1.1 Purpose of the Document

Central Bedfordshire Council (CBC) is committed to ensuring that the necessary infrastructure, services and facilities are provided to support the sustainable growth and development, set out in the Adopted Local Plan 2015-2035 (adopted July 2021).

Section 17.2 and Policy HQ2 of the Adopted Local Plan commits the Council to prepare a Supplementary Planning Document (SPD) on planning obligations to provide detail about the Council’s approach to securing developer contributions in the absence of a Community Infrastructure Levy (CIL) Charging Schedule.

This guidance enables developers to understand the type and scale of planning obligation requirements from an early stage in the development process and to make appropriate provision when formulating costs and undertaking financial appraisals.

The SPD is a material consideration in the determination of planning applications and will inform pre-application discussions. This document must be read in conjunction with relevant Council policies and strategies (including emerging guidance).

1.2 Securing Developer Contributions

The Council will expect new sustainable development to contribute to site related and other infrastructure needs through a combination of ways: planning conditions; planning obligations and Section 278 / Section 38 Agreements (relating to highways). These different mechanisms are explained in more detail below.

1.3 Planning Conditions

Planning conditions are requirements made by a Local Planning Authority (LPA) for actions to make a development acceptable in planning terms. They cannot be used to secure financial contributions but can be used to ensure that certain elements related to the development proposal, and which may benefit the wider community, are carried out.

In Central Bedfordshire such conditions are likely to cover, among other things, the requirement to undertake archaeological investigations; submission of reserved matters; and the need to carry out tree planting and drainage works. The National Planning Policy Framework (NPPF) provides guidance on the use of Planning Conditions and Obligations (see the section on Implementation for more information).
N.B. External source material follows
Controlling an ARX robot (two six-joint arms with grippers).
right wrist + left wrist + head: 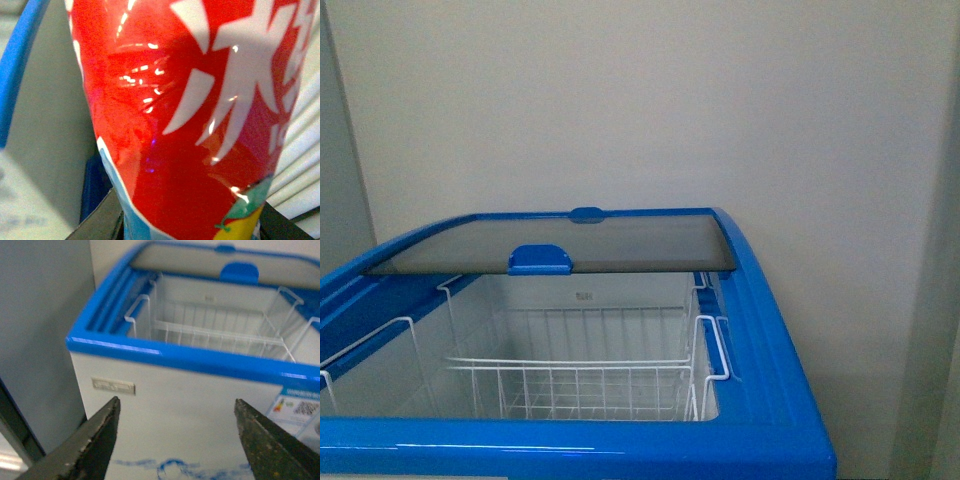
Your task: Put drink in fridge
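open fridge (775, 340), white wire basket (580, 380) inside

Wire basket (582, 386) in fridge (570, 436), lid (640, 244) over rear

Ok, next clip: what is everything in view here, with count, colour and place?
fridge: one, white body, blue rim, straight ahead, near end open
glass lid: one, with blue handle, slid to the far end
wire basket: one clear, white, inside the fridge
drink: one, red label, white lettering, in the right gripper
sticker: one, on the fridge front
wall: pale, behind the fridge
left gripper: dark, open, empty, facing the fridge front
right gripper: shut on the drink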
1.4 Planning Obligations (Part 1)

Planning Obligations, under Section 106 of the Town and Country Planning Act 1990 (as amended), commonly known as Section 106 agreements (or s106), are a mechanism for making a development proposal acceptable in planning terms, that would not otherwise be acceptable. Planning Obligations can:

Section 106 obligations can be referred to as ‘developer contributions’ and they are formal commitments given between a landowner (and subsequent owners) and the local authority. These obligations are legally enforceable.

Obligations may be financial or in kind and negotiated as part of planning applications and must be for planning purposes. A planning obligation can relate to land outside the application site which may or may not be under the control of the applicant. They are also focused on specific mitigation of the impact of the development.

Planning Obligations may be sought from housing, commercial, employment and mixed-use developments as well as minerals and waste developments.

1.4 Planning Obligations (Part 2)

The s106 planning obligation is a legal document, a deed, that states that it is an obligation for planning purposes, identifies the relevant land, the person entering the obligation and their interest and the relevant local authority that would enforce the obligation. The obligation can be a unilateral obligation or multi party agreement.

A planning obligation can specify the timing of payments and make various other stipulations. If the s106 is not complied with, it is enforceable against the person that entered into the obligation and any subsequent owner. The s106 can be enforced by injunction or by direct action, with the recovery of expenses.

The Community Infrastructure Levy Regulations 2010 (as amended) sets out guidance on s106 and CIL, including the operation of s106 obligations and the legal tests for the use of s106 (regulation 122):

  1. “Limitation on use of planning obligations 122.—

1. This regulation applies where a relevant determination is made which results in planning permission being granted for development.

2. A planning obligation may only constitute a reason for granting planning permission for the development if the obligation is —

  1. Necessary to make the development acceptable in planning terms;
  2. Directly related to the development; and
  3. Fairly and reasonably related in scale and kind to the development.”
1.4 Planning Obligations (Part 3)

2a. Paragraph 2. does not apply in relation to a planning obligation which requires a sum to be paid to a LPA in respect of the cost of monitoring (including reporting under these Regulations) in relation to the delivery of planning obligations in the authority’s area, provided—

  1. The sum to be paid fairly and reasonably relates in scale and kind to the development; and
  2. The sum to be paid to the authority does not exceed the authority’s estimate of its cost of monitoring the development over the lifetime of the planning obligations which relate to that development.”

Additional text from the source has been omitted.